▶ _Required action_
Could every line of the data be copied out once more, exactly?

(Records from a data source)
☆ ☆ ☆ ☆

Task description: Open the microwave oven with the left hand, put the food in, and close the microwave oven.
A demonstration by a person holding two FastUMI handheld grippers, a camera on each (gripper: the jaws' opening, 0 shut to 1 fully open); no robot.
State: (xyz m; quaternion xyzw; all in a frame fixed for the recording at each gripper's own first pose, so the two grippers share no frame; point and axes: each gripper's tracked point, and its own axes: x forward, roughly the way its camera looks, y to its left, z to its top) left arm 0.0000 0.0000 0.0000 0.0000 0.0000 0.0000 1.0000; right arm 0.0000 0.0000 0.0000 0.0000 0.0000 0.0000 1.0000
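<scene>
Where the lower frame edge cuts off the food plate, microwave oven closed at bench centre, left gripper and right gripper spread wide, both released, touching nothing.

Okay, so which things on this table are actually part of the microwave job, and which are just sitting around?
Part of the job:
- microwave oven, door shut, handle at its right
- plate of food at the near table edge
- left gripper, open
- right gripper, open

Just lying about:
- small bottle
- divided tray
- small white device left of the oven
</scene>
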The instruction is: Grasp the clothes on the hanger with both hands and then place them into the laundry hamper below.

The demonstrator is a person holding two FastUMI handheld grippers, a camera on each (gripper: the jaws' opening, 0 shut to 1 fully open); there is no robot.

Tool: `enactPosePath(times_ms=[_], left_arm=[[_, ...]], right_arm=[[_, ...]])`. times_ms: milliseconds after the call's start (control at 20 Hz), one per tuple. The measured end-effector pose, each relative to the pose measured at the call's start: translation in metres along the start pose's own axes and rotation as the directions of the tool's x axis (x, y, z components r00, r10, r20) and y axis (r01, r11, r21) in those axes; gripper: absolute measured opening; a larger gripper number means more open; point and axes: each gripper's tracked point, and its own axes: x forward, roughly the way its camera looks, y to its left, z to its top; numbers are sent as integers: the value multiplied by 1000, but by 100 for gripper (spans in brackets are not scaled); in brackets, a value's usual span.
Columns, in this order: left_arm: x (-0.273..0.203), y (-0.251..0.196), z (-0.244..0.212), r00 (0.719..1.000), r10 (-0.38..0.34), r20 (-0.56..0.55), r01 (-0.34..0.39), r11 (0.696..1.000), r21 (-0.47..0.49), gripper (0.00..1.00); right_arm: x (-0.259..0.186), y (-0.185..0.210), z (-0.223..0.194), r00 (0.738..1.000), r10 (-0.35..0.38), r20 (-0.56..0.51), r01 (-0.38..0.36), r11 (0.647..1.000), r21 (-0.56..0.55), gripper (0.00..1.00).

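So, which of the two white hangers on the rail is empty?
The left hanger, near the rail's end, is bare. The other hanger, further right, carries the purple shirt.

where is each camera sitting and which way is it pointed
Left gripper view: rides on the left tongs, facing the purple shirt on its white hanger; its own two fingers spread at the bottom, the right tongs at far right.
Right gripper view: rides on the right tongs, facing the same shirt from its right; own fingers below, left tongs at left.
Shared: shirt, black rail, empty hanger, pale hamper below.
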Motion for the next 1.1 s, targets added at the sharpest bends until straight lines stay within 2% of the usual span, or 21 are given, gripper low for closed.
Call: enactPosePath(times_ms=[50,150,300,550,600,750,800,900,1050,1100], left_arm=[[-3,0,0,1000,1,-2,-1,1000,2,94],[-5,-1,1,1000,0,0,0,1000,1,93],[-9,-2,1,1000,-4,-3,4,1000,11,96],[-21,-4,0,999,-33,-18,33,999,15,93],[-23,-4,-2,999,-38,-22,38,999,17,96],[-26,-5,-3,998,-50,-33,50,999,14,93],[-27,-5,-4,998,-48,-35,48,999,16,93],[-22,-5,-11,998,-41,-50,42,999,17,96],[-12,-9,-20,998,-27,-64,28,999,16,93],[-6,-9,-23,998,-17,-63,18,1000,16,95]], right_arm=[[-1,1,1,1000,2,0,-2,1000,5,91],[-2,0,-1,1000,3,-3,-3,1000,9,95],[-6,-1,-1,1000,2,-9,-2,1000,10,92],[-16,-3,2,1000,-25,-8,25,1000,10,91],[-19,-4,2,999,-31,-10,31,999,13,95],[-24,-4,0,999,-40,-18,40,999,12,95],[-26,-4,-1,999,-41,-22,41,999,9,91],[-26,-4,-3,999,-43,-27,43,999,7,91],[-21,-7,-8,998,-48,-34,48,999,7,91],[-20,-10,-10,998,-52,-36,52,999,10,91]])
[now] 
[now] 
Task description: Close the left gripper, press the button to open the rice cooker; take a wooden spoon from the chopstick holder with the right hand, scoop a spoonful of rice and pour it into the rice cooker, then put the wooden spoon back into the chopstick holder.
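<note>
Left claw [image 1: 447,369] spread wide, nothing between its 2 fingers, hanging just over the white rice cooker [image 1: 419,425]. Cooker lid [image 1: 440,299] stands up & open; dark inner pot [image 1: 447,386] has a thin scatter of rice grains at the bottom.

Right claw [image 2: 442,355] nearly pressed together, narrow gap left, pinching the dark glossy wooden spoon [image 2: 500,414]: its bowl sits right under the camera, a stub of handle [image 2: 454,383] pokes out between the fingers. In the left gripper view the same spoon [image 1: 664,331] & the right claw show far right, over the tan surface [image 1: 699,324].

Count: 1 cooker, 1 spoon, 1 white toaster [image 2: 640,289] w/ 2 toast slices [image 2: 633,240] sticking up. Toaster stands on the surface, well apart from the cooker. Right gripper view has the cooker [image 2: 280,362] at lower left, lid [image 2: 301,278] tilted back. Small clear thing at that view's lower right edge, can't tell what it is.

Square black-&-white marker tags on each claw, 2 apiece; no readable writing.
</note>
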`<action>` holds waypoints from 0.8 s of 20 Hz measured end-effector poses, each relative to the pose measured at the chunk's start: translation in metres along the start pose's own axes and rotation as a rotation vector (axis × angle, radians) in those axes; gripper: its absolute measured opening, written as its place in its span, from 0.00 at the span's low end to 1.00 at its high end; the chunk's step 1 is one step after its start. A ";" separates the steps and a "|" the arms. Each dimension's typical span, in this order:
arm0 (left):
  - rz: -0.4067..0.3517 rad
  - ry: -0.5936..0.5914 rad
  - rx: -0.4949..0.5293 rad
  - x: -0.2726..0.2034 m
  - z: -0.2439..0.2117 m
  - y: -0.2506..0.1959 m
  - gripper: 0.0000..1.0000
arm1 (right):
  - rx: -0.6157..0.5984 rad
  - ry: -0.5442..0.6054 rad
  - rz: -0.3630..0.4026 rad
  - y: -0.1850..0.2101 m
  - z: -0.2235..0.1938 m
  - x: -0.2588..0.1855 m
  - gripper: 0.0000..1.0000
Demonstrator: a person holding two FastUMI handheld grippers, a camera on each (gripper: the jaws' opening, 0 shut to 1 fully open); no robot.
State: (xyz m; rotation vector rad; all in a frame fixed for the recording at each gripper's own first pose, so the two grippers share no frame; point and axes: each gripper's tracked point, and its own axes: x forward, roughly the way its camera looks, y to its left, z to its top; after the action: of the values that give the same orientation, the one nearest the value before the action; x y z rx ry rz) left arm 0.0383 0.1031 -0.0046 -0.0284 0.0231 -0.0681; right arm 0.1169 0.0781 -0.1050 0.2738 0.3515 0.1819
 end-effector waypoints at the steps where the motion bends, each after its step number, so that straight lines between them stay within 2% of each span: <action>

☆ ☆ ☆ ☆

▶ _Output_
Task description: Open the microwave oven with the left hand, put the food in, and close the microwave oven.
A demonstration by a person holding two FastUMI handheld grippers, a camera on each (gripper: the jaws' opening, 0 shut to 1 fully open); no robot.
State: (xyz m; quaternion xyzw; all in a frame fixed for the recording at each gripper's own first pose, so the two grippers share no frame; point and axes: each gripper's tracked point, and its own axes: x forward, roughly the way its camera looks, y to its left, z to its top) left arm 0.0000 0.0000 0.0000 0.0000 0.0000 0.0000 1.0000; right arm 0.0000 0.0000 0.0000 0.0000 0.0000 0.0000 1.0000
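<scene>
Where the lower frame edge cuts off the food plate, microwave oven closed at bench centre, left gripper and right gripper spread wide, both released, touching nothing.

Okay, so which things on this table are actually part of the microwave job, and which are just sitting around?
Part of the job:
- microwave oven, door shut, handle at its right
- plate of food at the near table edge
- left gripper, open
- right gripper, open

Just lying about:
- small bottle
- divided tray
- small white device left of the oven
</scene>
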The instruction is: Grasp the clothes on the hanger with both hands and then place them into the laundry hamper below.

The demonstrator is a person holding two FastUMI handheld grippers, a camera on each (gripper: the jaws' opening, 0 shut to 1 fully open); there is no robot.

Tool: `enactPosePath(times_ms=[_], left_arm=[[_, ...]], right_arm=[[_, ...]])`. times_ms: milliseconds after the call's start (control at 20 Hz), one per tuple. The measured end-effector pose, each relative to the pose measured at the call's start: translation in metres along the start pose's own axes and rotation as the directions of the tool's x axis (x, y, z components r00, r10, r20) and y axis (r01, r11, r21) in those axes; gripper: absolute measured opening; a larger gripper number means more open; point and axes: each gripper's tracked point, and its own axes: x forward, roughly the way its camera looks, y to its left, z to its top; numbers are sent as integers: the value multiplied by 1000, but by 100 for gripper (spans in brackets are not scaled); in brackets, a value's usual span.
Columns, in this order: left_arm: x (-0.273..0.203), y (-0.251..0.196), z (-0.244..0.212), r00 (0.719..1.000), r10 (-0.38..0.34), r20 (-0.56..0.55), r01 (-0.34..0.39), r11 (0.696..1.000), r21 (-0.47..0.49), gripper (0.00..1.00); right_arm: x (-0.259..0.186), y (-0.185..0.210), z (-0.223..0.194), r00 (0.738..1.000), r10 (-0.35..0.38), r20 (-0.56..0.51), r01 (-0.38..0.36), r11 (0.647..1.000), r21 (-0.56..0.55), gripper (0.00..1.00).

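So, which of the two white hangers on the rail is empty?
The left hanger, near the rail's end, is bare. The other hanger, further right, carries the purple shirt.

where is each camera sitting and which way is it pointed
Left gripper view: rides on the left tongs, facing the purple shirt on its white hanger; its own two fingers spread at the bottom, the right tongs at far right.
Right gripper view: rides on the right tongs, facing the same shirt from its right; own fingers below, left tongs at left.
Shared: shirt, black rail, empty hanger, pale hamper below.
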Motion for the next 1.1 s, targets added at the sharpest bends until straight lines stay within 2% of the usual span, or 21 are given, gripper low for closed.
Call: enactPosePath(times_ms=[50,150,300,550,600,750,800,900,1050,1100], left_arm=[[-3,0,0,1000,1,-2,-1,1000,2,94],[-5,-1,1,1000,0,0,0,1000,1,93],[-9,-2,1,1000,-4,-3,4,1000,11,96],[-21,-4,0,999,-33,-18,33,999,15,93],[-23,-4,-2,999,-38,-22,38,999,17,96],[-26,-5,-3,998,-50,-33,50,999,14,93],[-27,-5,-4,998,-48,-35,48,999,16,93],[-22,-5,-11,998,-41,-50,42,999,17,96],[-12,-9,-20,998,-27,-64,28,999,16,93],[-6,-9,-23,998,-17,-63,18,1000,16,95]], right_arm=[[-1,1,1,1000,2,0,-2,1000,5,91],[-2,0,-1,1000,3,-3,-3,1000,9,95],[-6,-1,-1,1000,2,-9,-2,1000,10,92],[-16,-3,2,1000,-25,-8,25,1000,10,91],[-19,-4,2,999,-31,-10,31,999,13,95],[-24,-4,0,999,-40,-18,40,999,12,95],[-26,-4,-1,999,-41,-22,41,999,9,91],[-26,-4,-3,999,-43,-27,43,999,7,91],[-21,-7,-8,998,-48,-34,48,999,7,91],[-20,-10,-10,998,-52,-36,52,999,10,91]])
[now] 
[now] 
Task description: Close the left gripper, press the button to open the rice cooker; take a wooden spoon from the chopstick holder with the right hand, scoop a spoonful of rice and pour it into the rice cooker, then put the wooden spoon back into the chopstick holder.
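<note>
Left claw [image 1: 447,369] spread wide, nothing between its 2 fingers, hanging just over the white rice cooker [image 1: 419,425]. Cooker lid [image 1: 440,299] stands up & open; dark inner pot [image 1: 447,386] has a thin scatter of rice grains at the bottom.

Right claw [image 2: 442,355] nearly pressed together, narrow gap left, pinching the dark glossy wooden spoon [image 2: 500,414]: its bowl sits right under the camera, a stub of handle [image 2: 454,383] pokes out between the fingers. In the left gripper view the same spoon [image 1: 664,331] & the right claw show far right, over the tan surface [image 1: 699,324].

Count: 1 cooker, 1 spoon, 1 white toaster [image 2: 640,289] w/ 2 toast slices [image 2: 633,240] sticking up. Toaster stands on the surface, well apart from the cooker. Right gripper view has the cooker [image 2: 280,362] at lower left, lid [image 2: 301,278] tilted back. Small clear thing at that view's lower right edge, can't tell what it is.

Square black-&-white marker tags on each claw, 2 apiece; no readable writing.
</note>
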`<action>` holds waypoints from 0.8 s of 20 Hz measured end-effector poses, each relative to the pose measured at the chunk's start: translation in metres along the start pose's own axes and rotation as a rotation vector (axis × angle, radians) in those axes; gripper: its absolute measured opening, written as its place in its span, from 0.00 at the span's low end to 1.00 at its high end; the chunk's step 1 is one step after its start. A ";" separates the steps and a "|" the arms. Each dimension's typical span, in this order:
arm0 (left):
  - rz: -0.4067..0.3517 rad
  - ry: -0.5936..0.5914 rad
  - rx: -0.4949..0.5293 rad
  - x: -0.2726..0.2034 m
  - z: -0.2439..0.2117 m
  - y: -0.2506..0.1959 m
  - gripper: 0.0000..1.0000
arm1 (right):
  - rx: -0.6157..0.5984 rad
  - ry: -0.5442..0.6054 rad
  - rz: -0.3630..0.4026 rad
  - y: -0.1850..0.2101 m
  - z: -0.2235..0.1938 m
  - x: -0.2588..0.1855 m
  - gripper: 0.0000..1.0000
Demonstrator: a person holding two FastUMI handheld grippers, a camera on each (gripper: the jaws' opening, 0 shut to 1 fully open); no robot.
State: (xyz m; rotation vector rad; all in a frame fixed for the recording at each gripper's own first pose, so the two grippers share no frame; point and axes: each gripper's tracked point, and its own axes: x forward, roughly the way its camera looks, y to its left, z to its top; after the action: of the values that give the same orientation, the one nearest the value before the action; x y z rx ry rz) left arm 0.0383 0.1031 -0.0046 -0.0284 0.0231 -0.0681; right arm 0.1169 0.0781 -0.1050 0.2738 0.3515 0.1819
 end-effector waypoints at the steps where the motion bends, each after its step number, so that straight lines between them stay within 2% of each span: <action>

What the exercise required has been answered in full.